Shankara (VIIIe-IXème siècle), le philosophe de la non-dualité, héritier et continuateur de la pensée moniste des grandes Upanishad, ne dédaigna pas de composer des hymnes dans lesquels il exprime avec la plus grande ferveur son amour pour Shiva. Les dieux sont pour lui les formes différenciées (saguna) du brahman neutre, sans nom ni forme, inconcevable et irreprésentable (nirguna). Ansi, dans l’Océan de la félicité de Shiva, il reprend l’iconographie classique du dieu-ascète, époux de la grande déesse (ici sous ses noms de Umâ, la Paix, et de Pârvati, la fille du dieu des Montagnes), qui est exalté au-dessus de tous les autres dieux, selon l’habitude de la bhakti.
Dans mon cœur j’adore Shiva connaissable par les trois Veda. Celui qui ravit l’esprit, le destructeur des trois cités, le premier aux trois yeux, majestueux dans sa profusion de cheveux haut chignonnés, avec des serpents grouillants pour collier et une antilope, le Grand Seigneur, la Divinité qui a pitié de moi, le maître des âmes et la conscience fondamentale, l’époux de la Mère, l’Illusionniste suprême.
Ô Seigneur d’Umâ! … Un homme plonge dans un bassin profond, entre dans une forêt inhabitée et inhospitalière, escalade une haute montagne pour cueillir des fleurs : quel fou! … Il ne sait même pas comment vivre heureux, ici même, en t’offrant le lotus de son cœur.
Quand pourrai-je vivre sur le mont Kailâsha, dans la salle d’or et d’émeraudes, en compagnie de ton escorte, en ta présence, ô Shambhu, et mains jointes sur ma tête, t’appeler : «Ô toi partout étendu, ô toi uni à la déesse, ô maître, ô suprême Shiva, protège-moi! … Quand pourrai-je vivre des millions d’années de Brahmâ, comme s’il ne s’agissait que de secondes? …
De même que les graines s’attachent d’elles-mêmes à l’arbre ankola, l’aiguille à l’aimant, la femme vertueuse à son mari, la liane à l’arbre et le fleuve à l’océan; si de même le flot de l’esprit atteint les pieds du lotus du Seigneur des âmes et demeure en eux pour toujours, c’est cela qu’on appelle : dévotion.
Ô Shambhu! … Tes pieds dont habitués à marcher sur les pétales de lotus de l’esprit des ascètes. Comment peuvent-ils alors donner des coups dans la porte qu’est la poitrine dure du dieu de la mort (Yama)! Tes pieds sont très doux. Mon esprit médite. Ô Seigneur fais en sorte que tes pieds apparaissent dans le champ de mon regard.

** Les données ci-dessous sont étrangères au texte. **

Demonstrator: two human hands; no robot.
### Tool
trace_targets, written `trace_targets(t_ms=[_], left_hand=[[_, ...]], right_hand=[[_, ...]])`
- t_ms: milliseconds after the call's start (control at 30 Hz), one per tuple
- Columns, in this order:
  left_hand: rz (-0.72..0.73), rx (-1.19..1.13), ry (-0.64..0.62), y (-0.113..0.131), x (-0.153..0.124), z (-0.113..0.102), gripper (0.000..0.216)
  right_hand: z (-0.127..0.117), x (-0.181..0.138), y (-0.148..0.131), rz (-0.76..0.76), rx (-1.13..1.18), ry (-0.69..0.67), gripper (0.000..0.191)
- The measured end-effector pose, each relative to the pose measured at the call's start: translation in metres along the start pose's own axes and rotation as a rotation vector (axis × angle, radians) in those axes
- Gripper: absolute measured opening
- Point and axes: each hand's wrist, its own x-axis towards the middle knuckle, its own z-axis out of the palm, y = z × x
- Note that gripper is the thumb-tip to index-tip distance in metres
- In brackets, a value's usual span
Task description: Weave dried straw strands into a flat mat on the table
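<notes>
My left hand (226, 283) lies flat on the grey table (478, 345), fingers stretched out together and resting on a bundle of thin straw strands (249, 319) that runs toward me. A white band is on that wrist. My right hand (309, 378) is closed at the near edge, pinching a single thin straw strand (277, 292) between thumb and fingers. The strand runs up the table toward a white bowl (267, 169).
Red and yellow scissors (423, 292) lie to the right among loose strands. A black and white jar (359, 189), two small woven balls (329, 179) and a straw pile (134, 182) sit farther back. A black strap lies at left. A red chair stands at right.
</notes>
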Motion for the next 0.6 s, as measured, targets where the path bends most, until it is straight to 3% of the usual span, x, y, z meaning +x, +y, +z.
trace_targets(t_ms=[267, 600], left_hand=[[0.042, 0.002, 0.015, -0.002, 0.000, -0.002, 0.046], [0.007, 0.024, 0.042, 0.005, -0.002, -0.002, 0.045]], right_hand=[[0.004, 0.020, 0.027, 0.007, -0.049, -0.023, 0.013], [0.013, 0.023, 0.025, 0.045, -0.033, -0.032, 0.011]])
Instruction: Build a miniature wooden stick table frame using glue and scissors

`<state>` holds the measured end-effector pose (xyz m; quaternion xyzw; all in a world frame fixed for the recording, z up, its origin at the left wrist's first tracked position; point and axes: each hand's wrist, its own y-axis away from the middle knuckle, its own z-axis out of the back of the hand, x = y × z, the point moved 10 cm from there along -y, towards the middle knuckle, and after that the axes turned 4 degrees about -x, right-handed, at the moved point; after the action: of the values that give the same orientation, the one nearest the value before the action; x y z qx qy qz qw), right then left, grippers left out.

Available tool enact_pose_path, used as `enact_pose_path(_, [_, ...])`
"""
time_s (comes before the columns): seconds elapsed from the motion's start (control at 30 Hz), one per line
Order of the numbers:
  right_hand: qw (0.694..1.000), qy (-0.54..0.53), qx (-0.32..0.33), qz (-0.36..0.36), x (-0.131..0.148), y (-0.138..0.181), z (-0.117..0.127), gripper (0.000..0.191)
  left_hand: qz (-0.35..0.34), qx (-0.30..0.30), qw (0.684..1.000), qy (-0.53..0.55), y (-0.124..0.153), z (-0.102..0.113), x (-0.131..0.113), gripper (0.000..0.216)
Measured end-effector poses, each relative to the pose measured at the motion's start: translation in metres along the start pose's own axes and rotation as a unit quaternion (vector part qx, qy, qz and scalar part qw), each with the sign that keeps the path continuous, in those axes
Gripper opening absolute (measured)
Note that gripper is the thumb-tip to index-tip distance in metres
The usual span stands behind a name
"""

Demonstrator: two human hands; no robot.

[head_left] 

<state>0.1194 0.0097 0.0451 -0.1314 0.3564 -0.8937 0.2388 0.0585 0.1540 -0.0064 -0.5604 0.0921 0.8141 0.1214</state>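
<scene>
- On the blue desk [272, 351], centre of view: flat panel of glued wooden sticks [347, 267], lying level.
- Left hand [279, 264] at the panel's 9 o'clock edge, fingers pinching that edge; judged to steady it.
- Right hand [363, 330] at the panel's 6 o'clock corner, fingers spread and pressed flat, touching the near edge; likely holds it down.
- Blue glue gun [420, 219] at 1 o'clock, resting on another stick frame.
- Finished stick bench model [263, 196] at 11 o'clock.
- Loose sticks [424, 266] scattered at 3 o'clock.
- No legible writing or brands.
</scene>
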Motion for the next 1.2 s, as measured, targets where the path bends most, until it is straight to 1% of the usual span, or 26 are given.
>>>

Je les prendrai dans mes mains.
Il n’y a pas la plus petite trace de bonheur à adorer des dieux qui sont sujets à la naissance et à la mort; il n’y a pas de doute là-dessus. Ceux qui adorent le Seigneur de Pârvatî qui n’est jamais né, qui est donc éternel, sont bénis en vérité, car ils connaissent la joie suprême.
Ô Shambhu! … Assez de louanges. Je ne parle pas mensongèrement. Au moment d’énumérer ceux qui sont dignes d’être adorés, tes serviteurs, Brahmâ et tous les autres dieux savent que tu es le premier. Essayant d’établir quel est le plus éminent parmi les grands, les dieux balayés comme la balle du grain savent que Tu es le fruit suprême.
Shankara, Shivânandalahari 3-9-24-61-79-83-100, dans Shankara et le Vedânta,
Trad. fr. P. Martin-Dubost, Paris, Le Seuil, 1973, p. 122-123.